Task statement:
The line containing "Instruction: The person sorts" marks the end: write out exactly every line from the first line of the data below through that line, and only those.

** Material for this task follows **

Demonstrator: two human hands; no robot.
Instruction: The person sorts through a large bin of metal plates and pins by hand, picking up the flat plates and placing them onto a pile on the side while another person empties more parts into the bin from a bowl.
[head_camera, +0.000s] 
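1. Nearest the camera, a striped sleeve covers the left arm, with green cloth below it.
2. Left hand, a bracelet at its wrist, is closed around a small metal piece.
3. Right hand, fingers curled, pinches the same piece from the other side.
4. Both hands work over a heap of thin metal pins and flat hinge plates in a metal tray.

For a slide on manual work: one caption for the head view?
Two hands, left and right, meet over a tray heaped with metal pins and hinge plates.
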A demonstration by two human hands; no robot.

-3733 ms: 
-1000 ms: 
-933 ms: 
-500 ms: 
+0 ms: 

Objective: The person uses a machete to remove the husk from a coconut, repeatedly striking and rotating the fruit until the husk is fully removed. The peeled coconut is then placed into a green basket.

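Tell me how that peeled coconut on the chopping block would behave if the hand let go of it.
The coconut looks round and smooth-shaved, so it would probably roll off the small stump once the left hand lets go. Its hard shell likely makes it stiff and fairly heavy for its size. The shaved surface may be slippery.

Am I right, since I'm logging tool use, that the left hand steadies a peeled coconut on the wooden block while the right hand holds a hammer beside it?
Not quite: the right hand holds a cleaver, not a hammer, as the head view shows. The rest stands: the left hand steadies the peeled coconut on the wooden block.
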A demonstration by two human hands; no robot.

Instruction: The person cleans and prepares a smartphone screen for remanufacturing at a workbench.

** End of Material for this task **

Response:
Demonstrator: two human hands; no robot.
Instruction: The person sorts through a large bin of metal plates and pins by hand, picking up the flat plates and placing them onto a pile on the side while another person empties more parts into the bin from a bowl.

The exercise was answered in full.